Many large glass ceilings were shattered during the 2020 elections across our 50 states. Our vice president–elect is a woman and a person of color. Like many of you, I suspect, I found myself quite emotional as I watched Senator Kamala Harris address the nation last night as the vice-president elect; we have waited a long time for a woman to serve in this role. Further, there have been important victories in Congressional races for women, people of color and members of the LGBTQ+ community. More children today will see people leading the country whose identities more closely reflect the diversity of America than ever before. The fight for inclusion and equity continues, but let’s pause to acknowledge these successes.

Tomiko Brown-Nagin, a professor at Harvard Law School and the dean of the Radcliffe Institute for Advanced Study, commented, “The election crystallized American promise and American peril.” Given this, I have found myself reflecting on higher education’s role as we work to strengthen our democracy. How do we learn to listen and to speak across our differences? How do we learn to discern truth from falsehoods? How can we embrace the fact, in the words of Robert Kennedy, Jr., that “Democracy is messy, and it’s hard. It’s never easy”? These are questions we will answer together, in community, knowing that change takes patience and faith.

In 2021, with the inspiration and guidance of Professor of Film and Media Studies and Kahn Institute Director Alexandra Keller, as well as Provost and Dean of the Faculty Michael Thurston, Smith College will once again have a themed year, this time on Democracies. We will host speakers, symposia, exhibitions and performances—across the curriculum—to examine what constitutes democracy today, what forms it takes around the world and what threats it faces. Soon, I will announce an Innovation Challenge Grant program to fund ideas from students, staff and faculty. I invite you to mark your calendars for Tuesday, February 23, at 7 p.m., when we will host our first Democracies project via a Presidential Colloquium with Harvard University Professor of History Jill Lepore, author of These Truths: A History of the United States. Fittingly, her talk is titled “This America/That America.”

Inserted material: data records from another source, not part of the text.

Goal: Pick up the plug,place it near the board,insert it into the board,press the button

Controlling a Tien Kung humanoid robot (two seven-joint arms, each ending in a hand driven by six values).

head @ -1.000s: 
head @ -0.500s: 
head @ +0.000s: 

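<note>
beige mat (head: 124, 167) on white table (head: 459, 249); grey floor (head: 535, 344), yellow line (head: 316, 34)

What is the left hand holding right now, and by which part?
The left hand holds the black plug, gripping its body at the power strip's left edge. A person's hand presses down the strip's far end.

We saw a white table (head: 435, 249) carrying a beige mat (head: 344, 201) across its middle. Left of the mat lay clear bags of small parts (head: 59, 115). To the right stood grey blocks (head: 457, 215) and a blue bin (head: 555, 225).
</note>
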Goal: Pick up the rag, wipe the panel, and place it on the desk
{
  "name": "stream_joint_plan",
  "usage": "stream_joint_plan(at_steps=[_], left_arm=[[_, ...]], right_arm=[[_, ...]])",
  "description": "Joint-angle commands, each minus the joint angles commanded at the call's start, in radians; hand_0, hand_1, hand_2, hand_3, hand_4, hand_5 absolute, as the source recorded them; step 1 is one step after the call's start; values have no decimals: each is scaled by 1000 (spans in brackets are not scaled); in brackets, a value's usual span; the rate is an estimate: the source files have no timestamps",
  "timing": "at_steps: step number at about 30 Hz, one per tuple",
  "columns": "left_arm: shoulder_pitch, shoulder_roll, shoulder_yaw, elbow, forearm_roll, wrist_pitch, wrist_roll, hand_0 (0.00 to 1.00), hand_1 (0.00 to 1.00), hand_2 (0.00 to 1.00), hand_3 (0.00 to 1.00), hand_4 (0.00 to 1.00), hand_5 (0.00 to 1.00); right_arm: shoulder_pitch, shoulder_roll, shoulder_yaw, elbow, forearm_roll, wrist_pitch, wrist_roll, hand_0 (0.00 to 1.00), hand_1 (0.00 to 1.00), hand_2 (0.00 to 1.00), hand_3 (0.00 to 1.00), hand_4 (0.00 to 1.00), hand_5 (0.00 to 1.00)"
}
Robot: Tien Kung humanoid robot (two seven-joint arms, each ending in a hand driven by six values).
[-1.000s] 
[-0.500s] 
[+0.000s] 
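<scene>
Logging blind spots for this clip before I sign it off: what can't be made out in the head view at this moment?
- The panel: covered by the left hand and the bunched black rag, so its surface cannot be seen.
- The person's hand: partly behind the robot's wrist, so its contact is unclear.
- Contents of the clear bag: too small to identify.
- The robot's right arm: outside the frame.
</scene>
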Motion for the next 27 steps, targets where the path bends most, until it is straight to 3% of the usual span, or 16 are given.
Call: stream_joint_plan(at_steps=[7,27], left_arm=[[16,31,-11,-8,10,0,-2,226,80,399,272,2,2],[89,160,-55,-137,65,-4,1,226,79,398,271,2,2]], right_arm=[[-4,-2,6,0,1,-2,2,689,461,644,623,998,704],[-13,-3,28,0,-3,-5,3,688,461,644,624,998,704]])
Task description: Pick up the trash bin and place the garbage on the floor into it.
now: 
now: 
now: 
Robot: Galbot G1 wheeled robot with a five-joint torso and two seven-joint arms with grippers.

We have been tested during 2020. Again and again, I have found myself counting my blessings, to find strength, as we confronted so many challenges both as individuals and as members of the Smith community. Today, I am filled with optimism for two reasons. The first is that the president-elect, Joseph R. Biden, Jr. has pledged to unify us, which is what a divided nation  needs to heal. The second concerns youth today. For 38 years I have worked on three college campuses, surrounded by young people whom, I have learned, we can count on to improve and strengthen our democracy. Students, I look forward to welcoming many of you back to campus this spring. This country needs your unwavering idealism and your audacious voices—and so do I.